Em uma primeira visão, a doutrina emprega que uma garantia constitucional se trata de uma forma de reconhecer os direitos fundamentais, assim, a garantia é uma maneira de observar e respeitar a aplicação dos direitos. Eis que garantia é o mecanismo para assegurar o exercício dos direitos.
Quanto ao direito, segundo Plácido e Silva (2008) é uma fonte de onde advém as normas, que devem ser obedecidas pelos indivíduos de uma sociedade e que não se pode desobedecer sem que haja uma represália.
2.3 Antinomia entre normas infraconstitucionais
Com base nas lições de Diniz (1998, p.19) a antinomia é configurada quando se faz presente o conflito entre duas normas em que não é sabido qual das normas conflitantes será aplicado ou não a um determinado caso.
A antinomia pode se manifestar de maneira aparente, ou real. Há de ressaltar que as antinomias só podem ocorrer entre normas, jurídicas e pertencentes a um mesmo ordenamento, do contrário não haveria que se falar em antinomia.
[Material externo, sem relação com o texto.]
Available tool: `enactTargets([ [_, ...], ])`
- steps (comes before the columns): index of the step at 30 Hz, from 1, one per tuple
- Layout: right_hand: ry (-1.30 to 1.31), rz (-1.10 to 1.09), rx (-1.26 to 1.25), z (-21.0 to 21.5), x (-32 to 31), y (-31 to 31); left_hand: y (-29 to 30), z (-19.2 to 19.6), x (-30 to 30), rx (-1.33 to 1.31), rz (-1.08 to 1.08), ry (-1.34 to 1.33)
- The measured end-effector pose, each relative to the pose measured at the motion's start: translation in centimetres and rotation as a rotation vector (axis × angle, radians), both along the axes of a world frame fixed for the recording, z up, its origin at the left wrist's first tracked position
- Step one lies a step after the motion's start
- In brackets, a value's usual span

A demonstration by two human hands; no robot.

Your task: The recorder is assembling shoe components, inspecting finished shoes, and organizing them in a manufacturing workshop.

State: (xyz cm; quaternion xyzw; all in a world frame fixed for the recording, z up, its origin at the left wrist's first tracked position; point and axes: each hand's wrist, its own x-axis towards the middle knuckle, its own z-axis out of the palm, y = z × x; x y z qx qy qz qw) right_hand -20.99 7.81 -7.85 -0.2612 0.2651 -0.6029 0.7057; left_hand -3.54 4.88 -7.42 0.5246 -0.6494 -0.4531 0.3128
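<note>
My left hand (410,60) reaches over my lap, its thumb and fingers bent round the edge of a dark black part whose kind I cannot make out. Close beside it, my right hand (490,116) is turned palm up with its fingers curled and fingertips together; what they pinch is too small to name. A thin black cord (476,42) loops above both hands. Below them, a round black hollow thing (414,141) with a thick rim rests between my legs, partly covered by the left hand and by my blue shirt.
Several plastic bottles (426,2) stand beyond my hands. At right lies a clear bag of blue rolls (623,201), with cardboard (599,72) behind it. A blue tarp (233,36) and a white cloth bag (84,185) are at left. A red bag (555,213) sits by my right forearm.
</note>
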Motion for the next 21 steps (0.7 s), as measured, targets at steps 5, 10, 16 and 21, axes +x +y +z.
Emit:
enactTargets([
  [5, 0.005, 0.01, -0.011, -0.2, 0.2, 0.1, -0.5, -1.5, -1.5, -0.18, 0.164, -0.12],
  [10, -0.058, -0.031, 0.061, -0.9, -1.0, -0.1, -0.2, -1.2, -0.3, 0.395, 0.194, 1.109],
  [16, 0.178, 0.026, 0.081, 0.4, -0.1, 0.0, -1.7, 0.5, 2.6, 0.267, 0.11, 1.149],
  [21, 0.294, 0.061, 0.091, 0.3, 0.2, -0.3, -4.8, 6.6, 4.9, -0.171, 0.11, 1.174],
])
Segundo as lições de Diniz (1998, p.25), a antinomia real se dá quando não se faz presente no ordenamento jurídico critérios normativos suficientes para solucionar o atrito, assim, faz-se necessário para resolução do conflito, que se elabore uma nova norma.
Sendo assim, para identificar um conflito real basta observar se inexistem critérios capazes de resolver o conflito, do contrário estar-se-á diante uma antinomia aparente. Em contrapartida, a antinomia aparente ocorre quando em um primeiro momento as normas se colidem, todavia, em uma análise aprofundada é possível solucionar tal conflito utilizando de alguns critérios.
Ainda que inexistam critérios suficientes para solucionar a antinomia real naquele momento, a elaboração de uma nova norma que permita a prevalência de uma das normas conflitantes, é uma possível ferramenta de solução efetiva, bem como o uso da analogia, costumes e princípios gerais de direito.
O artigo 4° da Lei de Introdução às Normas do Direito Brasileiro dispõe que: “Quando a lei for omissa, o juiz decidirá o caso de acordo com a analogia, os costumes e os princípios gerais de direito”.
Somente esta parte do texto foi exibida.